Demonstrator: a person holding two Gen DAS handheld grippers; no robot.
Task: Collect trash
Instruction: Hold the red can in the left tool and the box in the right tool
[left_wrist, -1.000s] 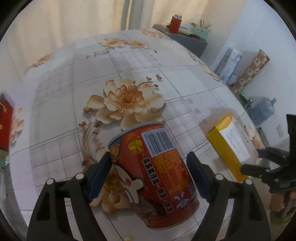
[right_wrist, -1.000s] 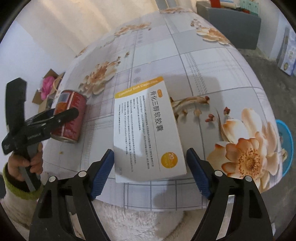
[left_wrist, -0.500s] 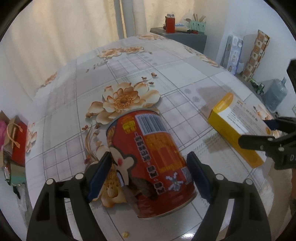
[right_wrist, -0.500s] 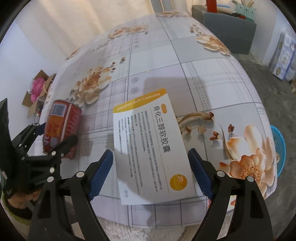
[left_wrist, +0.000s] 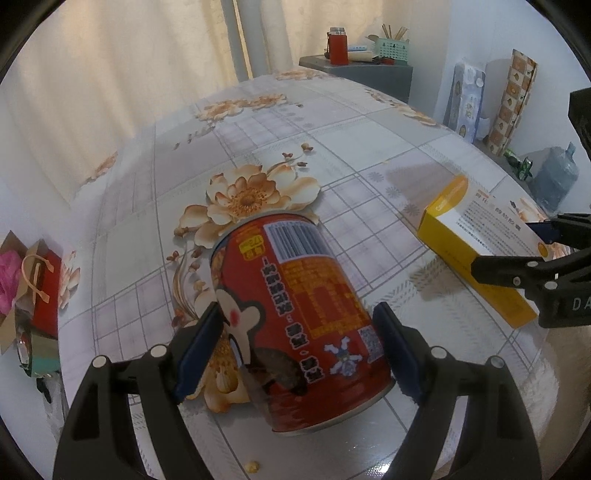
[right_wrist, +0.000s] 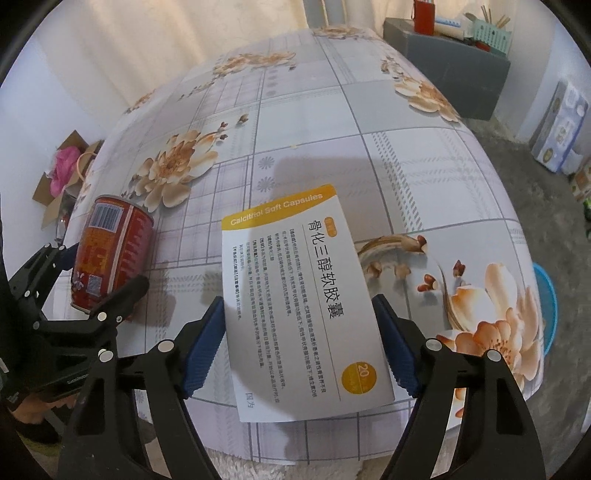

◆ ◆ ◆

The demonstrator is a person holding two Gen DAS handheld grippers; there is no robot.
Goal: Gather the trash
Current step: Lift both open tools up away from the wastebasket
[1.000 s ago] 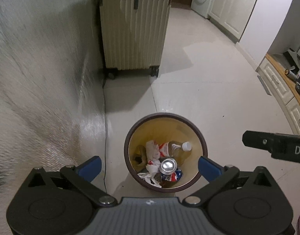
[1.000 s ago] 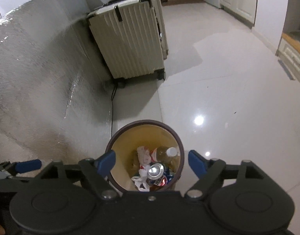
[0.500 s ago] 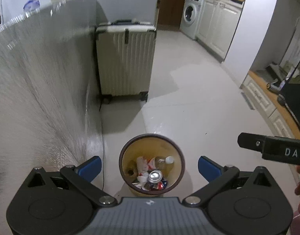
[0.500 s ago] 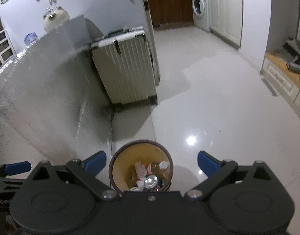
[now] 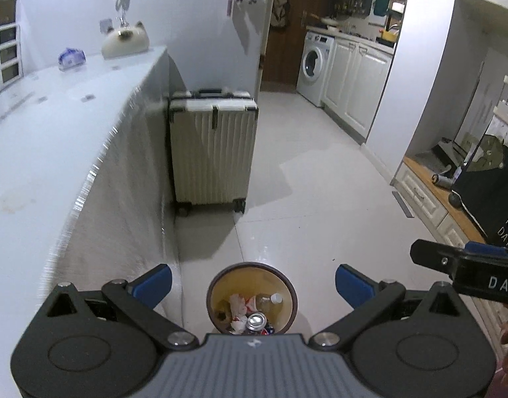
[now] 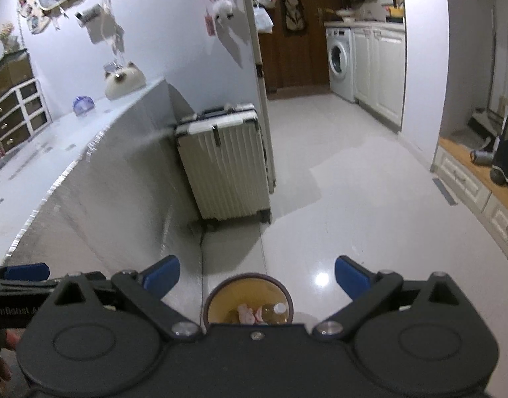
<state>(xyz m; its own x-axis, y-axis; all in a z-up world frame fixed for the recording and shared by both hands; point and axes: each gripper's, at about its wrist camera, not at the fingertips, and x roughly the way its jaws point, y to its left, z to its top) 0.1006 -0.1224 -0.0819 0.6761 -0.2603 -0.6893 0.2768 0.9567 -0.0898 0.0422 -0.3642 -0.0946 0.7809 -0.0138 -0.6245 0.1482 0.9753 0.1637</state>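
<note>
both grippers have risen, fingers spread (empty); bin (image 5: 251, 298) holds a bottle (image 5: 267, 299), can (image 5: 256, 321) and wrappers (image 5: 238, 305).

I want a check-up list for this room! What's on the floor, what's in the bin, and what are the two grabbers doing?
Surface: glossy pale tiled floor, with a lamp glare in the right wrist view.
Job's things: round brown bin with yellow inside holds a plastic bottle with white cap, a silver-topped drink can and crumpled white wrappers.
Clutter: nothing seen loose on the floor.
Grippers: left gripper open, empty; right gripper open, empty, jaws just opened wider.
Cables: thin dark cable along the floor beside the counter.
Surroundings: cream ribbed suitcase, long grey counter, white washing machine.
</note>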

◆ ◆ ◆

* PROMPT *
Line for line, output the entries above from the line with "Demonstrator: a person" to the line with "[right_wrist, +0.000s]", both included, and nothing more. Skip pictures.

* EXERCISE ANSWER *
Demonstrator: a person holding two Gen DAS handheld grippers; no robot.
Task: Collect trash
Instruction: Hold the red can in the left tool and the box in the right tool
[left_wrist, -1.000s] 
[right_wrist, -1.000s] 
[left_wrist, -0.500s] 
[right_wrist, -0.500s] 
[left_wrist, +0.000s] 
[right_wrist, +0.000s] 

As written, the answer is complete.